An Introduction to pyttsx3: A Text-To-Speech Converter for Python

A Python-based alternative for text-to-speech conversion that works offline

This article is a guide for dummies to learn text-to-speech conversion in Python. By reading this article, you’ll be exposed to the proper steps to set it up and get to know some of the basic functionalities available in the module. According to the official site for pyttsx3:

“ … is a text-to-speech conversion library in Python. Unlike alternative libraries, it works offline, and is compatible with both Python 2 and 3.”

In addition, this module has been tested and is known to work on the following systems:

SAPI5 on Windows XP, Windows Vista, and Windows 8, 8.1, 10
NSSpeechSynthesizer on Mac OS X 10.5 (Leopard) and 10.6 (Snow Leopard)
eSpeak on Ubuntu Desktop Edition 8.10 (Intrepid), 9.04 (Jaunty), and 9.10 (Karmic)

I’ll demonstrate the capabilities of this module using the following languages:

English (male, female)
Chinese (female)
Japanese (female)

There are four sections in this tutorial:

Setup
Basic API
Results
Conclusion

Let’s move on to the next section to find out more.

1. Setup

The proper way to install this module is by cloning the repository and installing via the setup Python file.

This is mainly because the published version in PyPI isn’t the latest version at the time of this writing. You can do a pip install in the future if it the developer has published the latest version on PyPi. EDIT: The package has been updated as of July 2020. You can install it easily via the following command.

pip install pyttsx3

Python module

First, clone the repository from the official GitHub site, and unzip it to a directory of your choice.

Then, open up a command line, and activate the virtual environment you prefer. Once you’re done, change the directory to the root of the master folder. It should have a file called setup.py.
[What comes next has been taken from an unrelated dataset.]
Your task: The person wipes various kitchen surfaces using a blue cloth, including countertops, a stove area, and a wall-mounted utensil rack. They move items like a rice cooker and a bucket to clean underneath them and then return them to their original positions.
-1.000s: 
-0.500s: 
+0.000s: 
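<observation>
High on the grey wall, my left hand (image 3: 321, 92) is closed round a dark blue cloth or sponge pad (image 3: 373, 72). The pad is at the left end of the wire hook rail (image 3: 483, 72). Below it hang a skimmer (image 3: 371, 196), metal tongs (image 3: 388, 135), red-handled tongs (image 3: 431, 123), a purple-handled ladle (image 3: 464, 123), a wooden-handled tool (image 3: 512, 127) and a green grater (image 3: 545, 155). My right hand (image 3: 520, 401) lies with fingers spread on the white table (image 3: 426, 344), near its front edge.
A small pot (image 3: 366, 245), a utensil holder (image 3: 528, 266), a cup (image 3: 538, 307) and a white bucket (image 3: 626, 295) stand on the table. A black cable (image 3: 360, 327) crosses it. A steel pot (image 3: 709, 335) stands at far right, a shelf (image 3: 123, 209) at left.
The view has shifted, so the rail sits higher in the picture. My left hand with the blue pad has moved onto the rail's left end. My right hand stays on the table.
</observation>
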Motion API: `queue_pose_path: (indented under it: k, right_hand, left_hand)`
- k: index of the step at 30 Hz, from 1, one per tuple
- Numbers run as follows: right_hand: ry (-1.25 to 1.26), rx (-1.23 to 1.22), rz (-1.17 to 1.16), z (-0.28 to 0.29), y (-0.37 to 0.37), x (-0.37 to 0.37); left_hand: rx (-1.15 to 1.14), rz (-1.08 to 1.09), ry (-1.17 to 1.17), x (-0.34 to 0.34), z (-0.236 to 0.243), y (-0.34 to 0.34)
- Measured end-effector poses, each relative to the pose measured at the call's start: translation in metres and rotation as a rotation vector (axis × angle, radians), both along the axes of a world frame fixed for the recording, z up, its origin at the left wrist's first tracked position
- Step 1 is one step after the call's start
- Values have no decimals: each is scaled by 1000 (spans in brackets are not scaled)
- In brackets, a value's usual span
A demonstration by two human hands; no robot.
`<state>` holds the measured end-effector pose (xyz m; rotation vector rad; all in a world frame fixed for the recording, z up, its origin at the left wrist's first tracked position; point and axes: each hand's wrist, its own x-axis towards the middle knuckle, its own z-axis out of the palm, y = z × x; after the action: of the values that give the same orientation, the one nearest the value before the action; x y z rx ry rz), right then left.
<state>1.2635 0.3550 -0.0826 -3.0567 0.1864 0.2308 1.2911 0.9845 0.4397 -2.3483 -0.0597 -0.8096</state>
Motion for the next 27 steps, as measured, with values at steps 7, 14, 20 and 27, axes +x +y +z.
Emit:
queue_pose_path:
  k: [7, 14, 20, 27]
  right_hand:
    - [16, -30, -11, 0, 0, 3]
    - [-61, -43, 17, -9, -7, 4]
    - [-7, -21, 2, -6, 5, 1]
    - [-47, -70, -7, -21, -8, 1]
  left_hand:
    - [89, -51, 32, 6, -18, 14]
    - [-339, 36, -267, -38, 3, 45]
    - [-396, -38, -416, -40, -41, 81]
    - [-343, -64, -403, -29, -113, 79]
Run the following command:

python setup.py install

Once the installation has completed, kindly check if you have the following module:

pip show pyttsx3

If you’re using Windows, you need to verify the pypiwin32 module as well.

pip show  pypiwin32

Kindly install it using the following command if the module is not present:

pip install  pypiwin32

Text to speech

The text-to-speech features for this module are based on languages installed in your operating system.

By default, it should come together with the language pack during the installation of the operating system. You need to install the language pack manually if you intend to use other languages.
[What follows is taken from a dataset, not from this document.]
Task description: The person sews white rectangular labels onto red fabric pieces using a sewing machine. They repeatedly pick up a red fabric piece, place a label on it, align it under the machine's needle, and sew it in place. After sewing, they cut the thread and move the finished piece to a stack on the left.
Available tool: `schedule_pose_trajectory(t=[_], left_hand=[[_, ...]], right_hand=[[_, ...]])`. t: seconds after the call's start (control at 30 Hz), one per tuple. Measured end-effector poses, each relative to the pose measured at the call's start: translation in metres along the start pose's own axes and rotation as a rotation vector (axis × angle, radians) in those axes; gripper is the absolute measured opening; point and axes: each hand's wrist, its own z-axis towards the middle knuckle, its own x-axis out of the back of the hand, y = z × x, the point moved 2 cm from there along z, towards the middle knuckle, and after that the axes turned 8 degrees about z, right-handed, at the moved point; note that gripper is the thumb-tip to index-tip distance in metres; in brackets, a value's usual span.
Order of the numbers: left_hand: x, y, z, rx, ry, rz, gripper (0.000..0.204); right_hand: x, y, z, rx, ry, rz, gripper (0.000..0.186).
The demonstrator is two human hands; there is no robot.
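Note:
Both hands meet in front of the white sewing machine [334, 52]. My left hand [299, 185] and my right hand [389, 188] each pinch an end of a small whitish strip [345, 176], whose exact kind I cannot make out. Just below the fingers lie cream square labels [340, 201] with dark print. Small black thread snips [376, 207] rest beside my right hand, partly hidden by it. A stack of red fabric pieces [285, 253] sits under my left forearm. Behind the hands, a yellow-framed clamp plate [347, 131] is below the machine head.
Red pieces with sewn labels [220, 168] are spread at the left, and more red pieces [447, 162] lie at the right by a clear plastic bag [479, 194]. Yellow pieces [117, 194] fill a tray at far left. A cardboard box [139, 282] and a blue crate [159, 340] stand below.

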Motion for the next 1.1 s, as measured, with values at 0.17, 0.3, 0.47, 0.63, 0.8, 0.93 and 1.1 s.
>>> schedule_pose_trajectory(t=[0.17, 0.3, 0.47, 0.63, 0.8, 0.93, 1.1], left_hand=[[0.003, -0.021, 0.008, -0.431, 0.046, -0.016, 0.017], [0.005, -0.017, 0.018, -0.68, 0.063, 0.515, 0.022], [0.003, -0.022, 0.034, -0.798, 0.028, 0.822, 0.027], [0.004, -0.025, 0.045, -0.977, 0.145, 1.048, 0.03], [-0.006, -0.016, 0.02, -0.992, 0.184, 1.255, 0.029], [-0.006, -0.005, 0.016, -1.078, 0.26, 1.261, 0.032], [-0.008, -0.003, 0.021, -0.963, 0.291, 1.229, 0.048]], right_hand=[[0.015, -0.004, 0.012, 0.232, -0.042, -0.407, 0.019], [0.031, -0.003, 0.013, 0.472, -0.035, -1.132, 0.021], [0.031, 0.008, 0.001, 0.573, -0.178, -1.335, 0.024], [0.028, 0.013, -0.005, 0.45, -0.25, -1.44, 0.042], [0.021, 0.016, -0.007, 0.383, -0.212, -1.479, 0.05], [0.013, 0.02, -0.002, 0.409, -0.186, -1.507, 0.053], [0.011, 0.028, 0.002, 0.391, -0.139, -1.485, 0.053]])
For Windows user, head over to the Language setting. You should be able to see the following user interface.

Apart from the default language pack (English), I have installed additional languages (such as Chinese and Japanese). Click on the Add button to add a preferred language. You should see the following pop-up.
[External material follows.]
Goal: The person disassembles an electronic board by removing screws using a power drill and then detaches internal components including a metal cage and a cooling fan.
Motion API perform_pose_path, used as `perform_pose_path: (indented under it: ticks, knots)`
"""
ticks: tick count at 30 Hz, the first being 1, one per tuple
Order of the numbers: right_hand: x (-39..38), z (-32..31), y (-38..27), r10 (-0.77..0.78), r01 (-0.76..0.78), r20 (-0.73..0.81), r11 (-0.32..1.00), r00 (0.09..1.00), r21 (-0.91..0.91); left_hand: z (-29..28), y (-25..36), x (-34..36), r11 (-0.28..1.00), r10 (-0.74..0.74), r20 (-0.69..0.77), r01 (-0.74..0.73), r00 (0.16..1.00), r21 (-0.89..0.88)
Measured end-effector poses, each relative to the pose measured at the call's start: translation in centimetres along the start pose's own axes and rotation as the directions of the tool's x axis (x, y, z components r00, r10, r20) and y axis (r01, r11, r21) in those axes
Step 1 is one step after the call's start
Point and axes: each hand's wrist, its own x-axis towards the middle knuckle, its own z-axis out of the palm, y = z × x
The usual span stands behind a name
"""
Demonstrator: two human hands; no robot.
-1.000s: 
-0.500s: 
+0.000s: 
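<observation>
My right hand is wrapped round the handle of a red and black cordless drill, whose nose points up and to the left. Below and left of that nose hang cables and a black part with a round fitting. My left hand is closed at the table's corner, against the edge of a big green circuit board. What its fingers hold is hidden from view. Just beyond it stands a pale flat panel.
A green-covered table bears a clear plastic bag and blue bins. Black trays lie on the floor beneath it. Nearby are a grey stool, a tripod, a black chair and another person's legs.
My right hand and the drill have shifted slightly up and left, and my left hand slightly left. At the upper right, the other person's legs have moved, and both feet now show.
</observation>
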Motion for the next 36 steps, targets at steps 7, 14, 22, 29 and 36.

Make sure the language pack has the text-to-speech icon.

In the example given above, we can see French (France) supports text to speech in the language pack. You can select it and click Next to install the language pack.

Let’s proceed to the next section to start testing the available API.

2. Basic API

In this section, we’ll be exploring some of the useful functionalities provided in the module. If you installed this module via the pip method, some of the features won’t be available. Kindly refer to the previous section to do a proper installation before you continue.

Import

Let’s start with a simple import statement

import pyttsx3

Initialization

The initialization is pretty straightforward — you can just type the following code:

engine = pyttsx3.init()

If you encountered errors related to a missing driver, you can try to pass in the driver’s name. There are four available built-in drivers:

dummy.py — Test driver that does nothing. You can use the structure as reference to implement your own driver.
espeak.py — Driver for other platforms, such as Ubuntu
nsss.py — Driver for MacOS
sapi5.py — Driver for Windows operating system

Example for initialization with the driver’s name is as follows:

engine = pyttsx3.init("sapi5")

Text to speech

Let’s try out the following code to say something simple. Save it in a Python file, and run it.

import pyttsx3
engine = pyttsx3.init()

engine.say('Welcome to Medium')
engine.runAndWait()

You should be able to hear the voice say, “Welcome to Medium.”

Property

The engine object has the following variables that can be fine-tuned:

rate — Integer speech rate in words per minute. The base value is 200.
voice — String identifier of the active voice
volume — Floating point volume in the range of 0.0 to 1.0 inclusive
voices — List of pyttsx3.voice.Voice descriptor objects

You can set them via the setProperty function.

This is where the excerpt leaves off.